Sticky Wicket
Martin Chandler |Published: 2019
Pages: 178
Author: Schofield, John
Publisher: Northwind Ink
Rating: 3 stars
Vancouver Island is the best part of 5,000 miles from where I live. I must confess that it had never really registered with me that cricket was played to any degree in Western Canada, even less that I would ever be reading a book on the subject. But, thanks to John Schofield I have learnt a good deal more about Canadian cricket than I knew before I opened Sticky Wicket.
The history of cricket in Canada is a subject we have looked at before in Patrick Adams 2010 published history. In addition I have always taken a good deal of interest in a couple of tours, that of a Canadian side to England in 1954 and, a couple of decades before that, an MCC side’s visit to Canada in 1936/37. There is a photograph in Sticky Wicket from the match against Victoria (the major town on the Island) on that latter tour – I was surprised to learn that the attendance at the one day match was estimated to be a thousand, so more than you would see in England for most days of County Championship cricket.
Unlike Adams book, which covers the entire Canadian nation, Schofield’s does limit itself to Vancouver Island, around the size of Taiwan and with a population of, Schofield tells me, around 663,000; so about the same as Oxfordshire.
Books that celebrate anniversaries of long established clubs must represent, in the UK as a whole, the majority of those published on the game. Inevitably for most the appeal is essentially local, and the authors generally keen amateur scribes with varying degrees of writing ability. Such books are not always particularly well written. But even if they are that won’t increase sales, and by the same token if the book has little to commend it the reality is that few potential buyers will be put off.
The other sort of local cricket book you get in the UK deals with individual leagues or competitions. These tend to be more rewarding, but ultimately much the same considerations apply. What you don’t get in the UK very often, and off hand I am struggling to think of even one, is a book devoted to all of the cricket in a certain locality and that helps make Sticky Wicket interesting.
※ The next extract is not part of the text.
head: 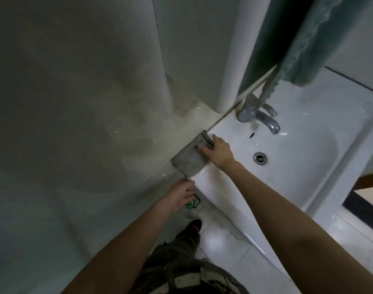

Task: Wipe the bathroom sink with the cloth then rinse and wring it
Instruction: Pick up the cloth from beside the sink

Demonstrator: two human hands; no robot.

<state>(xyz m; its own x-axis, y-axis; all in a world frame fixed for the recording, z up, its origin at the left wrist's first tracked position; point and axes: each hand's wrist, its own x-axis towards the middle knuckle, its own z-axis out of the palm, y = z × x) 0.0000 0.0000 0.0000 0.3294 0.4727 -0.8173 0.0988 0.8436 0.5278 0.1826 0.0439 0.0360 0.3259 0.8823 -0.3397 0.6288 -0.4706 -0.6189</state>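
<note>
A grey cloth [188,160] lies flat over the left rim of the white sink [304,164], partly hanging off the edge. My right hand [218,150] rests on the cloth's right side, fingers spread and pressing it onto the rim. My left hand [179,195] is below the cloth at the sink's outer left edge, fingertips touching the cloth's lower corner. The chrome tap [264,118] stands at the back of the basin, with the drain [260,158] in the middle.
A pale wall panel fills the left, and a white column [230,81] rises behind the tap. A teal towel [308,39] hangs above the sink at upper right. My dark shoe [195,225] stands on the white floor tiles below.
</note>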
The first record of cricket on Vancouver Island dates back to 1849. Sticky Wicket goes all the way back to that, and then moves forward looking at the clubs and competitions that came and went and the ebb and flow of interest in the game on the island. In fact interest has been rather more consistent than I expected and, largely as a result of the South Asian diaspora, that interest seems to be holding up pretty well.
There are few detailed looks at the individuals concerned in the game on the island, but the same names keep cropping up and eventually become familiar. Some were recognisable anyway. I had expected to hear about Tom Brierley, a wicketkeeper who played for Lancashire and Glamorgan just after the Second World War. I also knew, although I cannot recall where from, that the former Glamorgan seamer Tony Cordle had spent much time in Canada.
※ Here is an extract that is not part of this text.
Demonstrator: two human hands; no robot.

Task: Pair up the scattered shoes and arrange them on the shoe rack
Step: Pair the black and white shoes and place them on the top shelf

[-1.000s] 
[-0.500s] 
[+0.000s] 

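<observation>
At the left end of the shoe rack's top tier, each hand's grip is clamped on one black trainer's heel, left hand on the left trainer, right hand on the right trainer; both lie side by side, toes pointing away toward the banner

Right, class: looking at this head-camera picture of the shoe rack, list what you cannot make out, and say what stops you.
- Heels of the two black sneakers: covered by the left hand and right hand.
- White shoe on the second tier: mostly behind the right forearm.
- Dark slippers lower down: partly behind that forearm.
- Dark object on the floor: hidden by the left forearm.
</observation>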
I also spotted the name of Cordle’s former Glamorgan teammate, the late Malcolm Nash and in addition, according to Schofield, former England wicket-keeper Paul Downton was briefly on Vancouver Island. Schofield reports no more than that, and it is a little frustrating not to learn a little more about the stories of Cordle, Nash and Downton but, as an occasional contributor to these pages pointed out to me, local Canadians and not middle-aged Englishmen are the target audience of the book. Perhaps it is therefore a little unreasonable to expect anything more, although I still find it surprising that Schofield did not dwell upon why an international cricketer was passing through.
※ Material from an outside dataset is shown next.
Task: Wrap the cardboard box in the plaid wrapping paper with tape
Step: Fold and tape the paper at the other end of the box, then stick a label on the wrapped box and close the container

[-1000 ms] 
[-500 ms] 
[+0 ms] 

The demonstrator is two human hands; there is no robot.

The book is well-written and well illustrated. I would expect it to sell extremely well amongst those who do or have played cricket on Vancouver Island and it will, by association, be of interest to all who feel any affinity with Canadian cricket. Whether it will make much of a dent in the marketplace otherwise I rather doubt, but that does not alter the fact that it is an important record of the game in one of its more distant outposts.